Scientific classification
- Kingdom: Plantae
- Clade: Embryophytes
- Clade: Tracheophytes
- Clade: Angiosperms
- Clade: Eudicots
- Clade: Asterids
- Order: Lamiales
- Family: Lamiaceae
- Genus: Pycnanthemum
- Species: P. muticum
- Binomial name: Pycnanthemum muticum (Michx.) Pers.
- Synonyms: Brachystemum muticum Michx. ; Koellia mutica (Michx.) Britton ex Small & Vail ; Pycnanthemum arkansanum Fresen. ; Pycnanthemum ovatum Nutt. ex Benth. ; Pycnanthemum pilosum var. leptodon Benth. ; Thymus serratus Poir. ;

= Pycnanthemum muticum =

- Genus: Pycnanthemum
- Species: muticum
- Authority: (Michx.) Pers.

North American species of mint plant

Pycnanthemum muticum, commonly known as clustered mountain mint, is a plant from the genus Pycnanthemum that is native to the eastern United States. It grows in well-watered dappled woodlands and meadows in the wild. It is also planted in gardens because it is highly attractive to butterflies and other pollinators.

==Description==
Pycnanthemum muticum is a herbaceous perennial plant that grows to 40-100 cm in height. Stems branch quite often, with the lower branches being short and leafy and upper ones nearly reaching the same height as the main stem. The stems have the typical square cross section characteristic of mints. The plants stand upright (erect) and spread by adapted underground stems (rhizomes). The ends of the stems are covered in very small hairs towards their ends.
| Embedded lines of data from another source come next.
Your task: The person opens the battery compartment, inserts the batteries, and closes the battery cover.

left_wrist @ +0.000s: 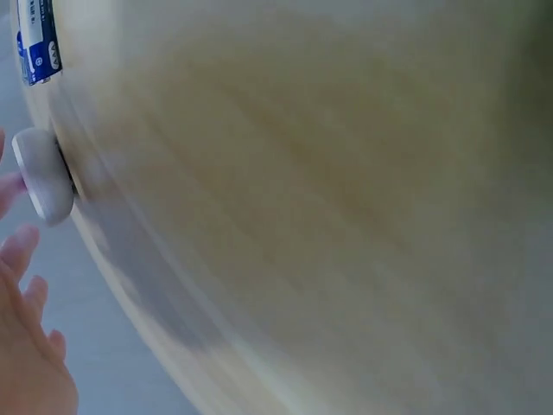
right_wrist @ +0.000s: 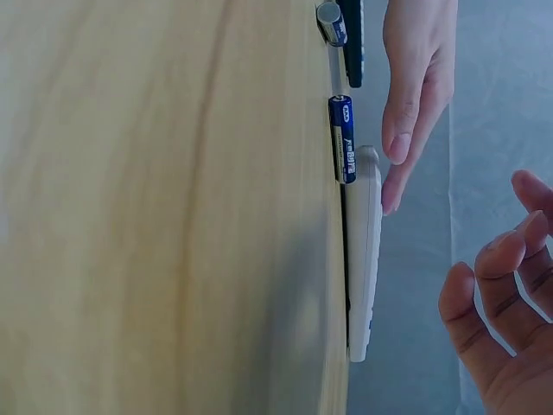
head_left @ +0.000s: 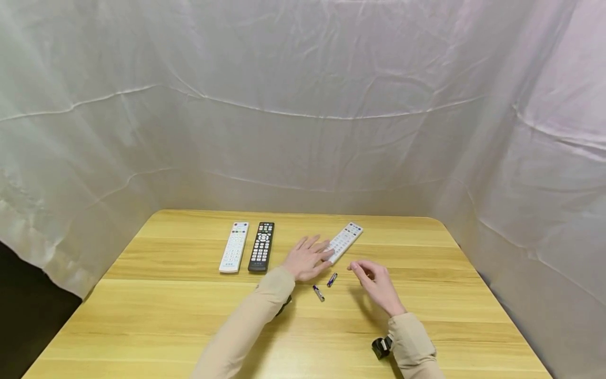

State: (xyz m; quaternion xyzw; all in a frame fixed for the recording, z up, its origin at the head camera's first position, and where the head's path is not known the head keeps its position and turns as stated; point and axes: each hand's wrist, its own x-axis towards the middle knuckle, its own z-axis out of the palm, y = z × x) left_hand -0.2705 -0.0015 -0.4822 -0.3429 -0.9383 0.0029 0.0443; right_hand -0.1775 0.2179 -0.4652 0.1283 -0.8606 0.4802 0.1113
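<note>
My left hand [head_left: 307, 258], fingers spread, reaches over the near end of a slanted white remote control [head_left: 346, 241]. In the right wrist view a fingertip of that hand [right_wrist: 419, 86] touches the button face of the remote [right_wrist: 363, 259]. To the right, my right hand [head_left: 376, 287] hovers over the table with loosely bent fingers [right_wrist: 497, 298] and holds nothing. Between the hands lie two small blue-and-silver batteries, one [head_left: 332, 279] near the remote's end and the other [head_left: 319, 293] closer to me. The left wrist view catches one battery [left_wrist: 39, 39] and the remote's end [left_wrist: 47, 177].
On the left side of the wooden table [head_left: 156, 305] lie another white remote control [head_left: 234, 246] and a black one [head_left: 262, 246], side by side with buttons up. A pale curtain [head_left: 293, 147] hangs behind the table and along its sides.
</note>
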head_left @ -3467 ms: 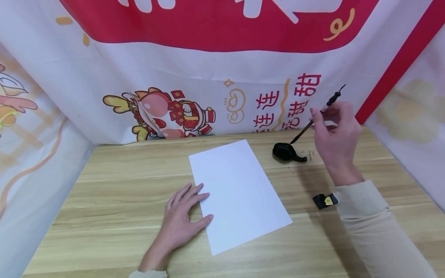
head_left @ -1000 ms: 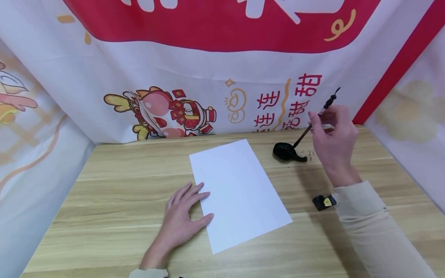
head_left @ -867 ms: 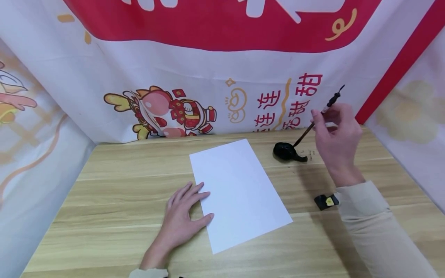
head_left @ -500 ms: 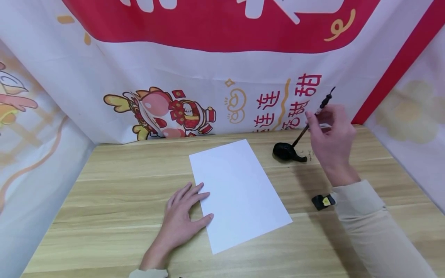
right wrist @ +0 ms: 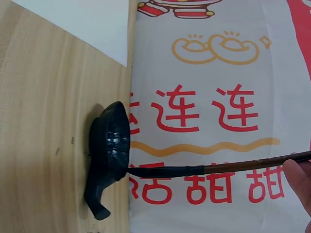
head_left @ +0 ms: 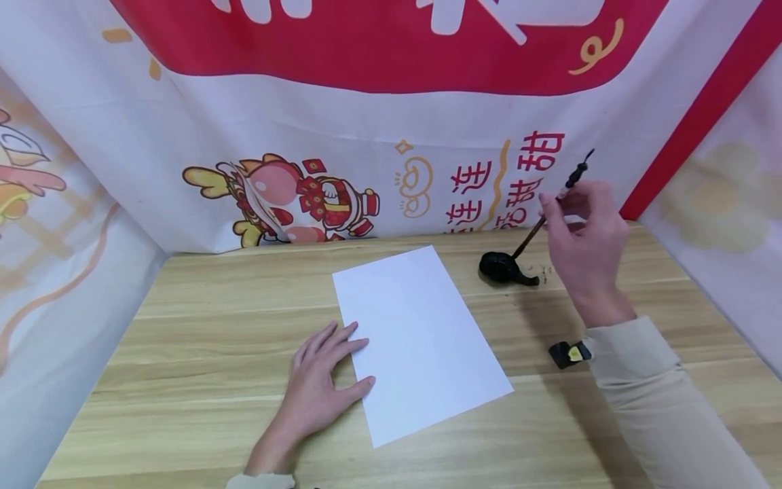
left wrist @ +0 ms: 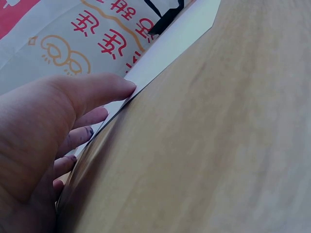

The leaves are larger towards the base of the plant, have toothed edges, and are directly attached to the main stem (sessile). They vary in shape from rounded rectangles (oblong leaves) to being somewhat egg-shaped lance points (ovate-lanceolate). At their largest they are 4-7 cm long. The leaves of Pycnanthemum muticum are fuzzy in texture with very tiny hairs and are gray-green. They also have very distinct veins; this characteristic, along with the compactness of the flowering heads, helps to distinguish this species from others of its genus.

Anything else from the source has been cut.